Task objective ▸ I would like every record reproduced exactly, with the pictures left out.

Records from a data source
____________

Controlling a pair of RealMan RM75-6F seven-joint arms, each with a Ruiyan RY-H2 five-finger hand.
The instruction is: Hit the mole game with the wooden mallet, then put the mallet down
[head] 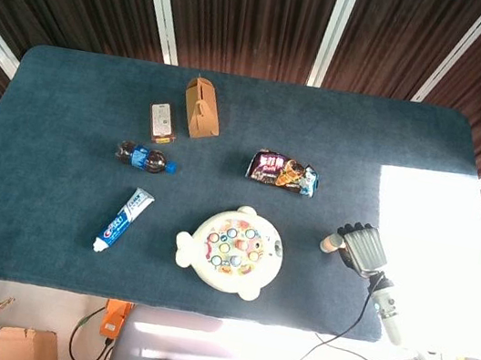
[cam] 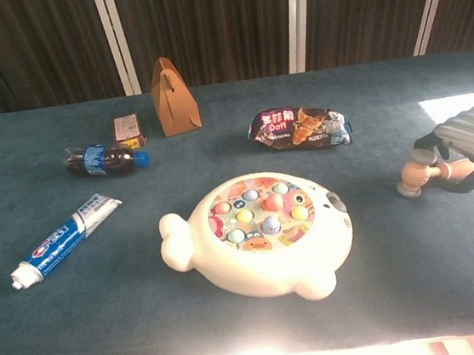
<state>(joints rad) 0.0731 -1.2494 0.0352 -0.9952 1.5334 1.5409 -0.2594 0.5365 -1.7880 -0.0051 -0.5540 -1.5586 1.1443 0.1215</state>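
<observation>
**Chest view: mallet held at the right edge of the table**

In the chest view we saw the right hand [cam: 473, 140] at the far right of the blue table [cam: 56, 318], its fingers wrapped around the handle of the wooden mallet [cam: 421, 175]. The mallet's head pointed left, toward the mole game [cam: 256, 233], and stood well apart from it. We could not tell whether the mallet head touched the tabletop. The head view showed the same right hand [head: 360, 247] with the mallet [head: 332, 243] poking out on its left side, right of the mole game [head: 231, 250] and beside a sunlit patch of the table [head: 73, 78].

The mole game sat near the front edge, slightly right of centre. Left of it lay a toothpaste tube [cam: 63, 240], and farther back on the left a small cola bottle [cam: 105, 158] lay on its side. Behind that we saw a small box [cam: 128, 129] and an upright brown paper carton [cam: 172, 97]. A dark snack packet [cam: 300, 128] lay behind the game, to the right. We found the left hand in neither view.
</observation>
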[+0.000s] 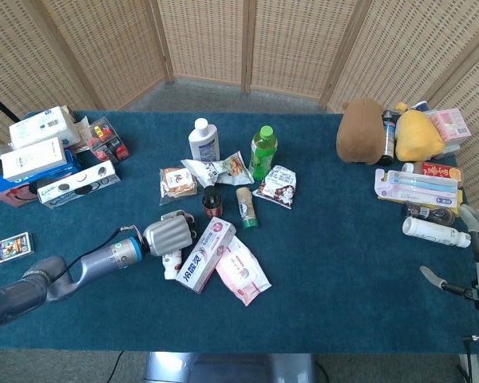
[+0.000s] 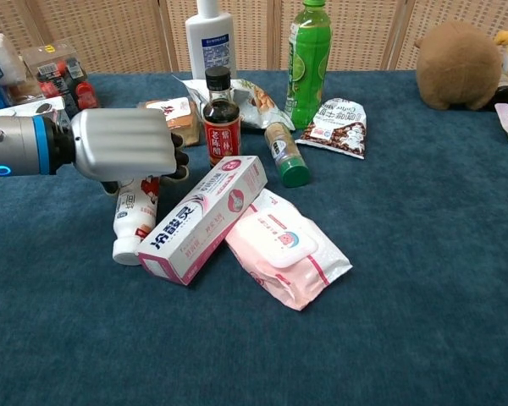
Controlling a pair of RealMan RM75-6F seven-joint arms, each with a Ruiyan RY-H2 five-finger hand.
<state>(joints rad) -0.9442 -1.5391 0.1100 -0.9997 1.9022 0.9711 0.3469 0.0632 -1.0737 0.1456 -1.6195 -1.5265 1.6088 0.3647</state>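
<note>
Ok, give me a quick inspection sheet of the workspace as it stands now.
Surface: blue carpeted table.
Job's things: small white bottle lying flat, partly under the left hand; long toothpaste box lying beside it; pink wipes pack against the box.
Clutter: dark sauce bottle, green bottle, white bottle, snack packets, boxes far left, plush toys and toothbrush pack far right.
Hands: left hand curled over the small bottle; right hand at the table edge, fingers apart, holding nothing.
Cables: nothing seen.
Surroundings: wicker screens behind.
</note>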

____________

Solution to this problem ▸
Controlling a pair of RealMan RM75-6F seven-joint arms, each with a Ruiyan RY-H2 five-finger hand.
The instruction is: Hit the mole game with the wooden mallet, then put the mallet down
[head] 
[cam] 
<state>(joints rad) 0.0731 -1.2494 0.0352 -0.9952 1.5334 1.5409 -0.2594 0.5365 -1.7880 -0.0051 -0.5540 -1.5586 1.1443 0.1215</state>
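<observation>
**Chest view: mallet held at the right edge of the table**

In the chest view we saw the right hand [cam: 473, 140] at the far right of the blue table [cam: 56, 318], its fingers wrapped around the handle of the wooden mallet [cam: 421, 175]. The mallet's head pointed left, toward the mole game [cam: 256, 233], and stood well apart from it. We could not tell whether the mallet head touched the tabletop. The head view showed the same right hand [head: 360, 247] with the mallet [head: 332, 243] poking out on its left side, right of the mole game [head: 231, 250] and beside a sunlit patch of the table [head: 73, 78].

The mole game sat near the front edge, slightly right of centre. Left of it lay a toothpaste tube [cam: 63, 240], and farther back on the left a small cola bottle [cam: 105, 158] lay on its side. Behind that we saw a small box [cam: 128, 129] and an upright brown paper carton [cam: 172, 97]. A dark snack packet [cam: 300, 128] lay behind the game, to the right. We found the left hand in neither view.
</observation>
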[+0.000s] 
[+0.000s] 
Controlling a pair of RealMan RM75-6F seven-joint arms, each with a Ruiyan RY-H2 five-finger hand.
<state>(joints rad) -0.9442 -1.5391 0.1100 -0.9997 1.9022 0.9711 0.3469 0.0632 -1.0737 0.1456 -1.6195 -1.5265 1.6088 0.3647</state>
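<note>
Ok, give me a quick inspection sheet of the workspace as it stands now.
Surface: blue carpeted table.
Job's things: small white bottle lying flat, partly under the left hand; long toothpaste box lying beside it; pink wipes pack against the box.
Clutter: dark sauce bottle, green bottle, white bottle, snack packets, boxes far left, plush toys and toothbrush pack far right.
Hands: left hand curled over the small bottle; right hand at the table edge, fingers apart, holding nothing.
Cables: nothing seen.
Surroundings: wicker screens behind.
</note>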

Besides this answer, nothing more is needed.